4

I am working on an assignment where the objective is to predict housing prices. My initial approach involves using an Ordinary Least Squares model. Following this, I plan to make a Random Forest model for comparison.

Generally, it is understood that these 'black-box' machine learning algorithms offer better predictive capabilities but lack the interpretability of OLS models.

I want to quantify the differences in their predictive power. However, I am uncertain about the most appropriate evaluation criteria to use.

Question 1: What are the most suitable metrics for comparing the predictive power of two OLS models?

Question 2: What are the most appropriate metrics for comparing the predictive power of an OLS model with that of a Random Forest model?
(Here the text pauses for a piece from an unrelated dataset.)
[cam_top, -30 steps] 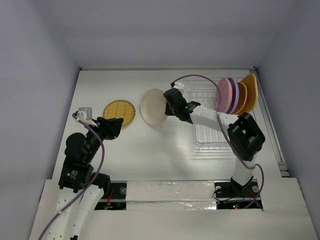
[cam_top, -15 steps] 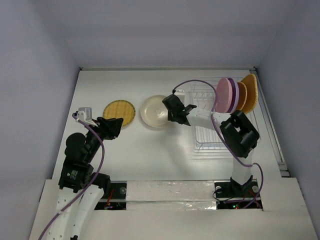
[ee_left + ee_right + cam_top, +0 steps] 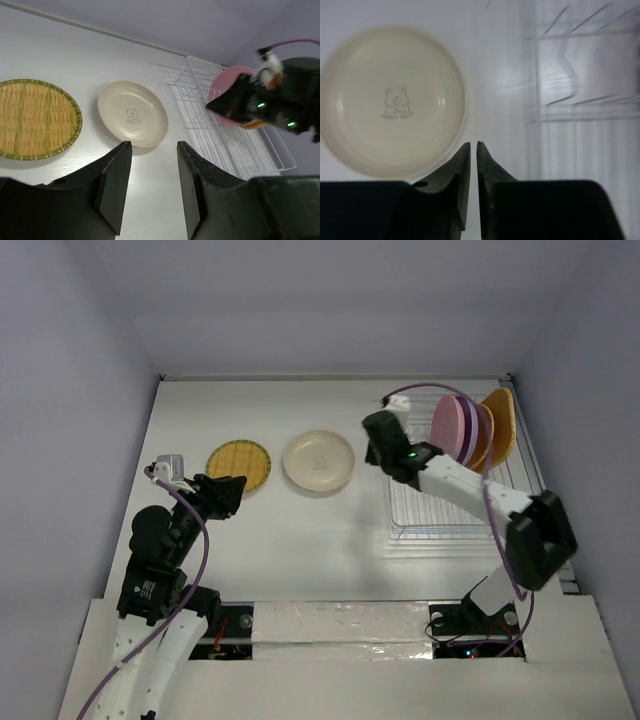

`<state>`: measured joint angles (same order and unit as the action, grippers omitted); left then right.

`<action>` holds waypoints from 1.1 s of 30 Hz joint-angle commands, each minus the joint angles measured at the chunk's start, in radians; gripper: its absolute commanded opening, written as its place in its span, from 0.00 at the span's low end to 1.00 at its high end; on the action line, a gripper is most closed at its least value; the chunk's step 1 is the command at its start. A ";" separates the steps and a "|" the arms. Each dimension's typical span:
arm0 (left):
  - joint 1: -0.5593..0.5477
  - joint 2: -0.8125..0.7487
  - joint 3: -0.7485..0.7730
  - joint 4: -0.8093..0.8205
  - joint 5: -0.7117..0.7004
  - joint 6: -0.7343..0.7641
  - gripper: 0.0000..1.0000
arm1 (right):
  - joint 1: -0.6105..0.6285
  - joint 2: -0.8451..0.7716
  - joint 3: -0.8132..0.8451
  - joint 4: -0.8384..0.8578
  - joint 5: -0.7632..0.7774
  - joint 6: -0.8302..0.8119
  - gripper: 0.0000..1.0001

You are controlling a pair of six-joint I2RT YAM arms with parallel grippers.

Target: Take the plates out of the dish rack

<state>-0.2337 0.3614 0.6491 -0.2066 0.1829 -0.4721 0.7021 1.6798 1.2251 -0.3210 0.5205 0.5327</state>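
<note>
Two plates lie flat on the table: a yellow textured one [image 3: 239, 466] [image 3: 35, 118] and a cream one [image 3: 318, 461] [image 3: 132, 120] [image 3: 390, 100] to its right. The dish rack [image 3: 430, 502] [image 3: 240, 150] [image 3: 580, 100] holds upright plates at its far end: pink [image 3: 446, 430] [image 3: 222, 80], purple [image 3: 468, 428], orange round [image 3: 484, 440] and orange textured [image 3: 500, 420]. My right gripper [image 3: 376, 440] [image 3: 473, 144] hovers between the cream plate and the rack, shut and holding nothing. Near the yellow plate's front edge, my left gripper [image 3: 234, 496] [image 3: 153, 144] is open and empty.
White walls close the table in at the back and on both sides. A purple cable [image 3: 420, 392] loops over the right arm near the rack's plates. The rack's near half is bare wire.
The right gripper laid the cream plate flat beside the yellow one and let go. It then rose and swung right toward the rack, its jaws closing again. The left arm has not moved.
</note>
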 commanded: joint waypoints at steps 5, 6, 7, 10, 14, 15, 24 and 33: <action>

It would be great if relevant literature could be recommended, but any help is highly appreciated!

Tim
  • 273

1 Answers1

6

It depends on what you want to predict.

If you want to predict the conditional expectation, use the MSE. If you want to predict the conditional median, use the MAE. This may be more useful for housing prices, which are typically skewed. Just be aware that the conditional median and the conditional mean may be quite different. If you want a quantile prediction, use a pinball loss. If you want the conditional (-1)-median, use the MAPE. (If you don't know what the (-1)-median is, then please read that thread before using the MAPE.)

You can always consider monotonic transforms, or scaling or weighting. Just be careful you know which end of the dog is doing the wagging if you scale or weight.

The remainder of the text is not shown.